During emotional debate last week on the since-defeated immigration bill supported by President Bush, opponents of the measure rudely posted senators' personal telephone numbers — home and cell — on various Web sites.
One caller, Inside the Beltway is told, awakened Sen. Jon Kyl, Arizona Republican, from a sound sleep to complain about the bill.
"Not only jammin' up phone lines, but getting senators up in their jammies," says our Capitol Hill source.
Slow down, sir
The White House hasn't forgotten the uproar in 2005 when President Bush wasn't told of a major terrorism scare in Washington — one that scrambled military fighter jets and sent first lady Laura Bush, former first lady Nancy Reagan and Vice President Dick Cheney scrambling from the White House to secure bunkers — until the end of his Maryland bike ride, or 40 minutes after the "all clear" was sounded.
Yesterday, after a similar presidential bike trek through the Maine woods, White House press secretary Tony Snow assured reporters that "the president was briefed before and after — before, during and after — the bike ride on ongoing [terrorism] developments in London, and continues to be briefed during the day, regardless of where he may be."
The group "Think Condi" won't give up, even though Secretary of State Condoleezza Rice says the last place she intends to be in 2008 is on the presidential ballot.
The group says it will descend on downtown Chicago this week, releasing polling data showing Miss Rice's political popularity, as well as primary ballots bearing her name.
The Four Seasons hotel in Georgetown lived up to its reputation yesterday as home of the Sunday power brunch.
In one corner, we spotted Alabama Sen. Richard C. Shelby and his family enjoying the popular buffet, while huddled in deep conversation in another corner were PBS (and presidential debate) host Tavis Smiley and Washington pollster (and post-debate focus group moderator) Frank Luntz.
Like some fellow native Washingtonians, about the only time this columnist pays due respect to our city's wealth of museums, monuments and memorials is when out-of-town relatives and friends arrive for a visit.
Thus, the weekend began with a trip to the National Archives, to check on the condition of the U.S. Constitution and Declaration of Independence. It's been a tough couple of years for the country, but John Hancock's flamboyant signature is as bold as ever.

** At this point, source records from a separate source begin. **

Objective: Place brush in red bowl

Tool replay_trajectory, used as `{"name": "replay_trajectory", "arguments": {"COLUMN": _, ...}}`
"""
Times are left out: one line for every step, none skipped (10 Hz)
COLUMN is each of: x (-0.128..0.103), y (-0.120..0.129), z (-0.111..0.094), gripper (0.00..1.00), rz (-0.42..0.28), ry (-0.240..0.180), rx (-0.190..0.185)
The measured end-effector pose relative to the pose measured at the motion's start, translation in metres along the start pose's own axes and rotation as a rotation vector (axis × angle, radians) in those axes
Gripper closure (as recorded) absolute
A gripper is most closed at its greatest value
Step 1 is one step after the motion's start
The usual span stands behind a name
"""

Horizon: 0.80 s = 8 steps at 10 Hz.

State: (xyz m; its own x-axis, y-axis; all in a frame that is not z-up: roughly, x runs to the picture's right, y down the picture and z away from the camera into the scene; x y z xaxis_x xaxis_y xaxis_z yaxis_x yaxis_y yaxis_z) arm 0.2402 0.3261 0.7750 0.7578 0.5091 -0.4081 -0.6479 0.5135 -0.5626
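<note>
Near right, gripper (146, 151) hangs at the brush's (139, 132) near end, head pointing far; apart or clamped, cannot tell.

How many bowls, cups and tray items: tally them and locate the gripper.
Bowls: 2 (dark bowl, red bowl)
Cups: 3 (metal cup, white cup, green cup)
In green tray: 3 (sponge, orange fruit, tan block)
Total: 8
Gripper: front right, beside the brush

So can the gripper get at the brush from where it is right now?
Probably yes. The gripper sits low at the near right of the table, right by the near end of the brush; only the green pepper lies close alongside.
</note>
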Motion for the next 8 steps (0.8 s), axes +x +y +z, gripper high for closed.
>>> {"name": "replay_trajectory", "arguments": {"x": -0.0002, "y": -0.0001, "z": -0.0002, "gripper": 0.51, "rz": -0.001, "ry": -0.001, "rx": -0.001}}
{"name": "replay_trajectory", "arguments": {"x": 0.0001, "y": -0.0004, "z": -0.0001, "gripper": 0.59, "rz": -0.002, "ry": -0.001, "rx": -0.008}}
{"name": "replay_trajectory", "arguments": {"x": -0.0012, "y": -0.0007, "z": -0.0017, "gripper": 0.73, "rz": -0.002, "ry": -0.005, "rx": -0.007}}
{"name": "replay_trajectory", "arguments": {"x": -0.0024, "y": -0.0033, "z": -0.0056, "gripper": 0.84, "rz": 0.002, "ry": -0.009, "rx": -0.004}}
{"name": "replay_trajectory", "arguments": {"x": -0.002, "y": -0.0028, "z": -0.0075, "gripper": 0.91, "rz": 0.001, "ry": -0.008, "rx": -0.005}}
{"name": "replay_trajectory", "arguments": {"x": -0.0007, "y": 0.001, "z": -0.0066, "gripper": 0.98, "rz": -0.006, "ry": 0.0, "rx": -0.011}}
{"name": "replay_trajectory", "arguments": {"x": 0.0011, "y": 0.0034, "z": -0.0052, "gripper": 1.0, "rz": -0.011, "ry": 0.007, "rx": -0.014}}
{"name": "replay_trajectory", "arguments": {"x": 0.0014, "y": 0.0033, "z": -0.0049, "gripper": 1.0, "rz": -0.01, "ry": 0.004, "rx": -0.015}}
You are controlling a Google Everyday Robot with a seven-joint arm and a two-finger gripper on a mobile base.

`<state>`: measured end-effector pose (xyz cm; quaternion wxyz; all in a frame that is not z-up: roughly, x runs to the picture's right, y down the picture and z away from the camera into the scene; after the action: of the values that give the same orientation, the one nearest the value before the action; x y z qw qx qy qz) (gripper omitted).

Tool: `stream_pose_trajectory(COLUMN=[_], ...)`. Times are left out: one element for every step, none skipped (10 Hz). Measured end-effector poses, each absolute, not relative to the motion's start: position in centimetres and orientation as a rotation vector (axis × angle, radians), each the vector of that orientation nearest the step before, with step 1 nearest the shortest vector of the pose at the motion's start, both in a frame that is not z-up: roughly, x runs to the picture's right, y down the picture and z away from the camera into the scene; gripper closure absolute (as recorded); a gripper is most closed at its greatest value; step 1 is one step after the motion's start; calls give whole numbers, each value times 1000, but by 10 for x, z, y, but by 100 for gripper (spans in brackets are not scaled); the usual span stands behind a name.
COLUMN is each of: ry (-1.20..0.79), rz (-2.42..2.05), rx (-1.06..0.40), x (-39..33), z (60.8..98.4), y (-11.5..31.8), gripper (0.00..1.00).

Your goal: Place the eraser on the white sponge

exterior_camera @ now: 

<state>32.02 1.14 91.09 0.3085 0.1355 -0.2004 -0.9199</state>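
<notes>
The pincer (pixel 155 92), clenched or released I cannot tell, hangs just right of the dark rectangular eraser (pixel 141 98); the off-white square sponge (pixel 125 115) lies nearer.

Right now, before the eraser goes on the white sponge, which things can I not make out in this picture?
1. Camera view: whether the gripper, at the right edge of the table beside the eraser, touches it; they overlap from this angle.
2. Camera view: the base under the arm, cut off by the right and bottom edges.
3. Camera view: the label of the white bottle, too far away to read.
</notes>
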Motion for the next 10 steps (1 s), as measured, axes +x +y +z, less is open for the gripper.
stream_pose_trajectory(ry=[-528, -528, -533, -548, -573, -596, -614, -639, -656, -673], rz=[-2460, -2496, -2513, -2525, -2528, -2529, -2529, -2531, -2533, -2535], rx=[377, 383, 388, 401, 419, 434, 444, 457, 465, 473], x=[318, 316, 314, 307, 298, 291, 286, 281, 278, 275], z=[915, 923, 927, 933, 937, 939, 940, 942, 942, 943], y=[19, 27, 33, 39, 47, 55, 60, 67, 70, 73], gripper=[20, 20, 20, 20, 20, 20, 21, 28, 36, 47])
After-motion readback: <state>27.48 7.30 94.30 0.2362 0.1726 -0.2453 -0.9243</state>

From there, my friend and I climbed Capitol Hill and stood beneath the symbolic and physical heart of Washington — the 180-foot-tall U.S. Capitol Rotunda (fortunately, the Capitol's dome wasn't completed until 1818, four years after the British came bearing torches). We also stopped by Arizona Sen. John McCain's office, but unfortunately, he was out campaigning for president.
For lunch, we crossed the Potomac River into Old Town Alexandria, taking in the well-preserved haunts of George Washington and what few tributes remain to the politically incorrect Confederate Gen. Robert E. Lee, who grew up in the port town. From there, we slipped up and down the marble steps of Arlington National Cemetery, although the steady rainfall could not dampen the Eternal Flame at John F. Kennedy's grave site, or halt "the Old Guard" (members of the 3rd United States Infantry) from their 24-hour, 365-day vigil over the Tomb of the Unknowns.
Speaking of Lee, his "Arlington House" home for 30 years, which sits atop the cemetery's highest grassy knoll, remains open to visitors, but period furniture is temporarily removed for restoration.
Next, we crossed the Memorial Bridge to the Lincoln Memorial, standing in the same spot where on Aug. 28, 1963, Martin Luther King declared "I Have a Dream" — and yes, my Las Vegas friend reminded me, where Forrest Gump saved the civil rights leader from the fangs of vicious police dogs.
It was a short walk from there to the Vietnam Veterans Memorial — "a place of healing for those affected by one of the most divisive wars in our nation's history." Drops of rain dripped down "the Wall" like tears, soaking a cigar that a loved one left for one of the 58,249 fallen soldiers whose names are etched in the black granite. Another visitor placed reading glasses atop a Bible.
I couldn't help but think how much better a nation this would be if every American had the opportunity to spend a day like mine this past weekend — rereading America's founding principles, recalling the nation's strides and struggles, remembering that freedom is not free.
As for a souvenir, Laura Diachenko, a public-affairs specialist at the National Archives, kindly provided this photograph, one of many currently on display in a presidential exhibition at the Archives. Most readers will recognize the famous father-and-son pair.
The National Archives has many photos on display in a presidential exhibition, including this one from 1946 of a pair of Bushes in matching Yale sweaters.